Bis aufs Skelett abgemagerte Ponys mit verfilzten Mähnen bis zum Boden und Hufen, die sich schnabelschuhartig nach oben biegen – die Bilder einer Herde verwahrloster Ponys im niedersächsischen Landkreis Diepholz haben für einen Aufschrei gesorgt. Nun meldet sich der Kreisrat zu Wort.

Dort heißt es: Veterinäre des Landkreises Diepholz haben am vergangenen Donnerstag in der Samtgemeinde Bruchhausen-Vilsen 16 stark vernachlässigte Ponys dem Tierhalter fortgenommen und anderweitig untergebracht. Die Tiere befanden sich teilweise in einem schlechten Ernährungs- und Pflegezustand. Der Tierhalter stand aufgrund seiner privaten Situation seiner Pferdehaltung und den damit verbundenen Aufgaben hilflos gegenüber und zeigte sich gegenüber den Kreisveterinären erleichtert darüber, die Verantwortung für seine Tiere abgeben zu können, und half bei der Verladung der Tiere.

Zwölf der Ponys befinden sich jetzt im Tierschutz- und Umwelthof Geißblatt in Warpe, vier in anderen Pflegestellen. Sie werden unter tierärztlicher Betreuung gepflegt, bis sie einen Gesundheitszustand erreicht haben, mit dem sie in andere Haltungen übergeben werden können. Eine anonyme Anzeige hatte das Veterinäramt darauf hingewiesen, dass auf der Weide ein Unterstand für die Pferde fehlte. Bei der Kontrolle stießen die Amtsveterinäre dann auf die verwahrlosten Ponys im Stall und sorgten dank der sehr guten Zusammenarbeit mit mehreren Tierschutzvereinen innerhalb weniger Stunden für den Abtransport und die Unterbringung.

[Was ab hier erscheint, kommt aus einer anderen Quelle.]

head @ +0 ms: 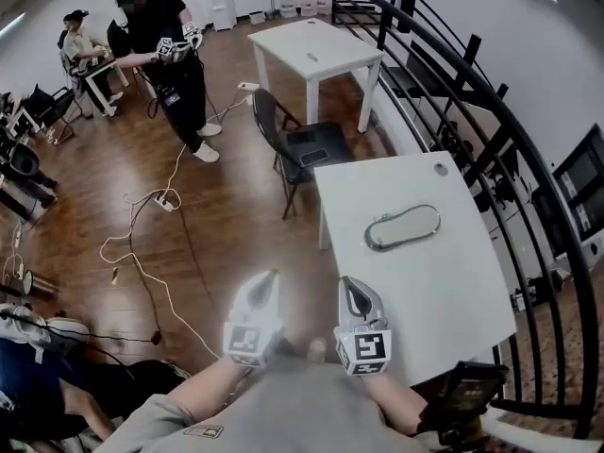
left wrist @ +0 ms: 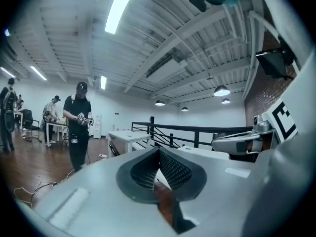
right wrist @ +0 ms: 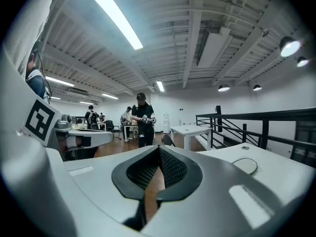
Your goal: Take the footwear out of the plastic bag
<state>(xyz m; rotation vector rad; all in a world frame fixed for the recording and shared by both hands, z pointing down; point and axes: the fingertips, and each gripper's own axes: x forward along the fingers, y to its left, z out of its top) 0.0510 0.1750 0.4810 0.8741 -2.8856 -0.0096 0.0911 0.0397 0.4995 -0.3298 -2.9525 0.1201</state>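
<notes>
The footwear sits inside a clear plastic bag [head: 403, 226], a grey oval shape lying flat in the middle of the white table [head: 453, 291] at the right of the head view. In the right gripper view the bag [right wrist: 245, 165] shows as a low oval on the tabletop, to the right and well ahead of the jaws. My left gripper [head: 274, 275] is shut and empty, held over the wooden floor to the left of the table's near edge. My right gripper [head: 346, 284] is also shut and empty, at the table's near left edge, short of the bag.
A black chair [head: 297, 144] stands at the table's far left corner, with a second white table [head: 316, 45] behind it. A black railing [head: 472, 92] runs along the right. A person [head: 175, 55] stands far off; cables [head: 142, 253] trail across the floor.
</notes>
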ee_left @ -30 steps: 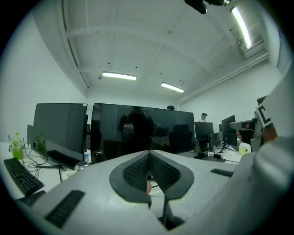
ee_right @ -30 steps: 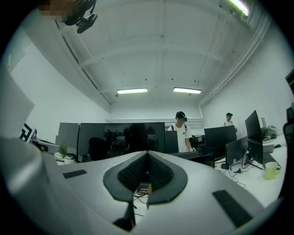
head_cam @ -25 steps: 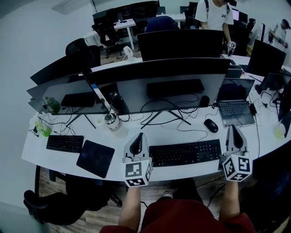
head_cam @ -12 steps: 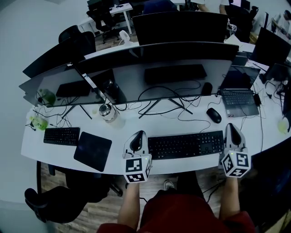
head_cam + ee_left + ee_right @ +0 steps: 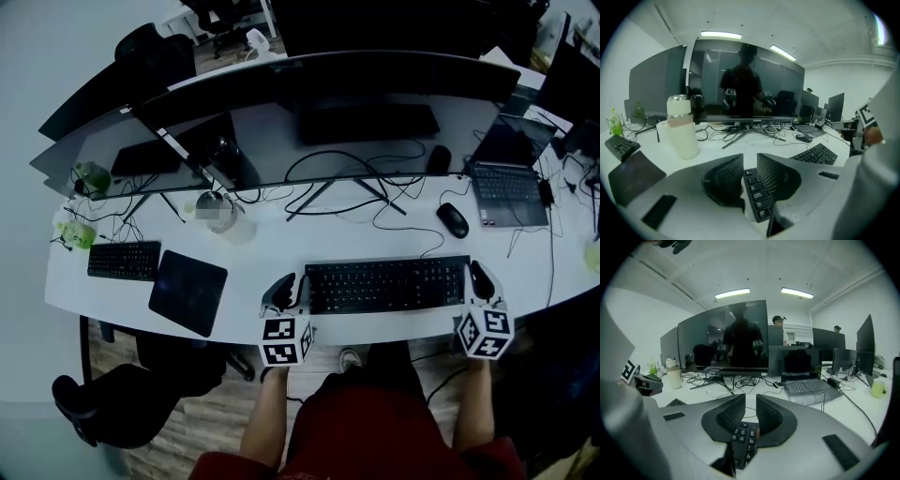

Erster Kreisrat Wolfram van Lessen teilt in einer Pressemitteilung mit, das Veterinäramt werde die weiteren Ermittlungen an die Staatsanwaltschaft Verden abgeben. Auch wenn darüber keine Statistik geführt wird, haben Tierschutzfälle im Arbeitsalltag des Veterinäramts in den letzten Jahren stark zugenommen. Dabei geht es oft um kleine Tierhaltungen auf Höfen, die keinen regelmäßigen Kontrollpflichten unterliegen.